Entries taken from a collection

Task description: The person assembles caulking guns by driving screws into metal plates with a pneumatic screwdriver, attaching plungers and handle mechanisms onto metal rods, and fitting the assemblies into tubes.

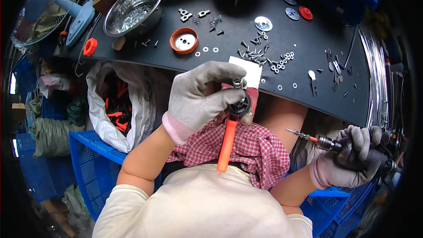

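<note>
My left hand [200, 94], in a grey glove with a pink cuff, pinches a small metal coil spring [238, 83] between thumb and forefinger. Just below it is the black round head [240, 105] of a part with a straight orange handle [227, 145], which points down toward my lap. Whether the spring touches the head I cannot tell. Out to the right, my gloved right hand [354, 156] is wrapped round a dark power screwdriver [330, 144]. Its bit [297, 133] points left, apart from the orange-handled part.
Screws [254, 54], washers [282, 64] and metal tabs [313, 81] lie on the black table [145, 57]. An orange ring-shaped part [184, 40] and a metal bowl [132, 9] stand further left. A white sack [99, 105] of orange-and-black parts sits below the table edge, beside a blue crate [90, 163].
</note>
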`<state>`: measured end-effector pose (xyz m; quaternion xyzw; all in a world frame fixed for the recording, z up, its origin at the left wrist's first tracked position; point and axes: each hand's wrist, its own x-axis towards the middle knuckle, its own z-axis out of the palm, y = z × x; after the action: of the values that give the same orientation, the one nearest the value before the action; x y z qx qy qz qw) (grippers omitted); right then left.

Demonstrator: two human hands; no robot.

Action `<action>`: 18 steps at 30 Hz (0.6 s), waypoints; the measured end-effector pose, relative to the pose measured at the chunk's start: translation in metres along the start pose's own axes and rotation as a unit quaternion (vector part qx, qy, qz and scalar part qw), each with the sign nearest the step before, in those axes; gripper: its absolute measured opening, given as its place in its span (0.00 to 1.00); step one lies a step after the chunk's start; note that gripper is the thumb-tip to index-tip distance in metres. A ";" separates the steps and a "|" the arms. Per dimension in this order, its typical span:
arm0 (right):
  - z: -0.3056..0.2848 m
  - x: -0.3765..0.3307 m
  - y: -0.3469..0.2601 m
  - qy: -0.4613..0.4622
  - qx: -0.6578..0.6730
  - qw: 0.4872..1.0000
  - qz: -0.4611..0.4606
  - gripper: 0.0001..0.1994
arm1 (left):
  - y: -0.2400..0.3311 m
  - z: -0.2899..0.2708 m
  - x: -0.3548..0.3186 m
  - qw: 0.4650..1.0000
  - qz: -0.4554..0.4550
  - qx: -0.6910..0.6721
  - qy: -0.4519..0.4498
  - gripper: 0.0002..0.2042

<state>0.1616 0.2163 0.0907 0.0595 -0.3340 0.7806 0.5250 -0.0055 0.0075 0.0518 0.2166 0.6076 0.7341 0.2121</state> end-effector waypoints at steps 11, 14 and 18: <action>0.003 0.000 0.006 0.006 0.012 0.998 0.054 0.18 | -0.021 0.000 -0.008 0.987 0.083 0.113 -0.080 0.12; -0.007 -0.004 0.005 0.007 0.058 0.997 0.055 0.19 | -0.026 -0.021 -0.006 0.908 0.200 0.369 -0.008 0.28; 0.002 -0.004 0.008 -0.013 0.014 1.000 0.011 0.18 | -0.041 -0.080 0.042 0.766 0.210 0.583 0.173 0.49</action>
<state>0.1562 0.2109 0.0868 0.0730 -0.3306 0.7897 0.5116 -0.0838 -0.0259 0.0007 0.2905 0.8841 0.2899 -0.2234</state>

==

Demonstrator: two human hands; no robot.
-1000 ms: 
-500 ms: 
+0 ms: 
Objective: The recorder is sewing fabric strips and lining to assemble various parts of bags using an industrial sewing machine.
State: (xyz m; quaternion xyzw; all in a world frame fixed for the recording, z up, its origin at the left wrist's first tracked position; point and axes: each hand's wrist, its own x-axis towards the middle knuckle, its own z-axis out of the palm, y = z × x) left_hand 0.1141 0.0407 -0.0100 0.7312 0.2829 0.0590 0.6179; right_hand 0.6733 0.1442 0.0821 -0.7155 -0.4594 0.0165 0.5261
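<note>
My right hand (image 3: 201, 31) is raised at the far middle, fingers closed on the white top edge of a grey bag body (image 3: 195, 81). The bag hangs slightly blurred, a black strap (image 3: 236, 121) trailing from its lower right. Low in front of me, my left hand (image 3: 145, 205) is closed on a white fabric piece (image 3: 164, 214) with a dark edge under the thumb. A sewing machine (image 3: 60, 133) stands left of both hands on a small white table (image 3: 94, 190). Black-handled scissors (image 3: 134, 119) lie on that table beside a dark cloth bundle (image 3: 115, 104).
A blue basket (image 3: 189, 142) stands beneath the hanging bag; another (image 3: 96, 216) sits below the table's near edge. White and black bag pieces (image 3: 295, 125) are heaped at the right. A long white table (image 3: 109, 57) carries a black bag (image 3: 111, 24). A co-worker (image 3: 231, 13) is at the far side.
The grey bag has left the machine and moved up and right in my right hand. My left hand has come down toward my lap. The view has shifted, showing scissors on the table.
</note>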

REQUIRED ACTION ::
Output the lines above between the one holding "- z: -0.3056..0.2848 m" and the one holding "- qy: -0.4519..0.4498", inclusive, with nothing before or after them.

SOLUTION FOR THIS EXERCISE ::
  - z: -0.3056..0.2848 m
  - x: -0.3765..0.3307 m
  - y: -0.3469..0.2601 m
  - qy: -0.4613..0.4622
  - qx: -0.6578..0.6730
  - qw: 0.4872..1.0000
  - qz: -0.4611..0.4606
  - gripper: 0.0001..0.1994
arm1 (left):
  - y: -0.2400..0.3311 m
  - z: -0.2899..0.2708 m
  - x: -0.3548..0.3186 m
  - qw: 0.4650..1.0000
  - qz: -0.4554..0.4550
  - qx: -0.6910..0.6721
  - qy: -0.4519..0.4498

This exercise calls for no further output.